▸ **Work order**
Pictures are to be left out; otherwise, copy exactly the lines from the line containing "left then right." through the end of the data.

▸ **Provided data**
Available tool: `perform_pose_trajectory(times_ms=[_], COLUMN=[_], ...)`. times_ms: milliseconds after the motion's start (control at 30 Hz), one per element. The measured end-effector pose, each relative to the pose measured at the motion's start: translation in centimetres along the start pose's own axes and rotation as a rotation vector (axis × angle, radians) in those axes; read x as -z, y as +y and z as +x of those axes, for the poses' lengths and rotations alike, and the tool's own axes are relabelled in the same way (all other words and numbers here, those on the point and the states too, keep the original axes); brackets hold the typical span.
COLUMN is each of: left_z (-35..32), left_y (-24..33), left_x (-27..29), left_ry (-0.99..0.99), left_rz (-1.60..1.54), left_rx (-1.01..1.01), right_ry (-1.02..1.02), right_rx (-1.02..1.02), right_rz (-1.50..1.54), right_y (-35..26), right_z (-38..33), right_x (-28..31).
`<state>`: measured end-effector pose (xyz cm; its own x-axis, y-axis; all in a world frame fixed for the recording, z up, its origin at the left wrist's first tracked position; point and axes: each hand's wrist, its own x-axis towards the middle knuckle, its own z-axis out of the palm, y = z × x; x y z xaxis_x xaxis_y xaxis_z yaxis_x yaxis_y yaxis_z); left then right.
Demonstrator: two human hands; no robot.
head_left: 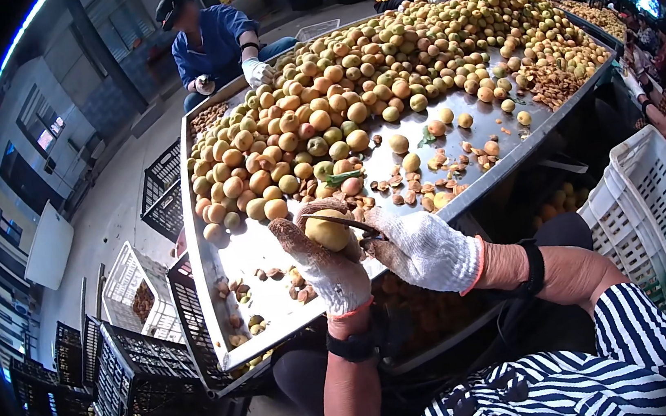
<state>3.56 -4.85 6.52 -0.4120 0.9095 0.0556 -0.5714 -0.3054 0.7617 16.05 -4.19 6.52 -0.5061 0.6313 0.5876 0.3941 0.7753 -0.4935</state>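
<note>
Yellow apricot gripped tight in our left hand; our right hand closed round knife, mid-cut. Scattered pits near metal table front edge marked done fruit; big apricot heap remained.

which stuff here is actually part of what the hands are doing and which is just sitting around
In use:
- left hand, gloved, holding a yellow fruit
- right hand, gloved, working a small blade into that fruit
- fruit heap on the metal table
- loose pits on the table

Lying about:
- black crates
- white basket
- co-worker in blue across the table
</note>
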Motion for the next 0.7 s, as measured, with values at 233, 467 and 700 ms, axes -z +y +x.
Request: perform_pose_trajectory(times_ms=[233,467,700], left_z=[2.6,2.9,0.6], left_y=[-3.4,0.3,0.9], left_x=[5.4,3.0,1.1], left_ry=[-0.047,-0.241,-0.316], left_rz=[0.846,0.153,-0.07], left_rx=[-0.714,-0.212,-0.016], right_ry=[-0.104,-0.323,0.018], right_rx=[-0.173,-0.189,0.072], right_rz=[0.18,0.049,0.167], right_y=[-1.0,-1.1,-0.1], right_z=[0.0,2.1,2.1], right_x=[-0.5,1.2,-0.2])
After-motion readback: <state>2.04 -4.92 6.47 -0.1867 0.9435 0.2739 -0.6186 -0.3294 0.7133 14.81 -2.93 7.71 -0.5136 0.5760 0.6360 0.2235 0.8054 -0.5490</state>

▸ **Task output**
`<state>`: measured end-effector pose (xyz cm; its own x-axis, y-axis; all in a world frame fixed for the recording, z up, its origin at the left wrist's first tracked position; point and axes: each hand's wrist, its own x-axis towards the middle knuckle, its own z-axis out of the palm, y = z × x; x y z xaxis_x xaxis_y xaxis_z yaxis_x yaxis_y yaxis_z); left then right.
Demonstrator: two human hands; no robot.
head_left: 
<state>3.56 -4.85 6.52 -0.4120 0.9095 0.0556 -0.5714 -0.3054 0.7617 16.05 -4.19 6.52 -0.5061 0.6313 0.5876 0.3941 0.7753 -0.4935</state>
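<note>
Yellow apricot gripped tight in our left hand; our right hand closed round knife, mid-cut. Scattered pits near metal table front edge marked done fruit; big apricot heap remained.

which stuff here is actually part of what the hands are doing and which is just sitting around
In use:
- left hand, gloved, holding a yellow fruit
- right hand, gloved, working a small blade into that fruit
- fruit heap on the metal table
- loose pits on the table

Lying about:
- black crates
- white basket
- co-worker in blue across the table
</note>
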Motion for the next 0.7 s, as measured, with values at 233, 467 and 700 ms, axes -z +y +x.
Request: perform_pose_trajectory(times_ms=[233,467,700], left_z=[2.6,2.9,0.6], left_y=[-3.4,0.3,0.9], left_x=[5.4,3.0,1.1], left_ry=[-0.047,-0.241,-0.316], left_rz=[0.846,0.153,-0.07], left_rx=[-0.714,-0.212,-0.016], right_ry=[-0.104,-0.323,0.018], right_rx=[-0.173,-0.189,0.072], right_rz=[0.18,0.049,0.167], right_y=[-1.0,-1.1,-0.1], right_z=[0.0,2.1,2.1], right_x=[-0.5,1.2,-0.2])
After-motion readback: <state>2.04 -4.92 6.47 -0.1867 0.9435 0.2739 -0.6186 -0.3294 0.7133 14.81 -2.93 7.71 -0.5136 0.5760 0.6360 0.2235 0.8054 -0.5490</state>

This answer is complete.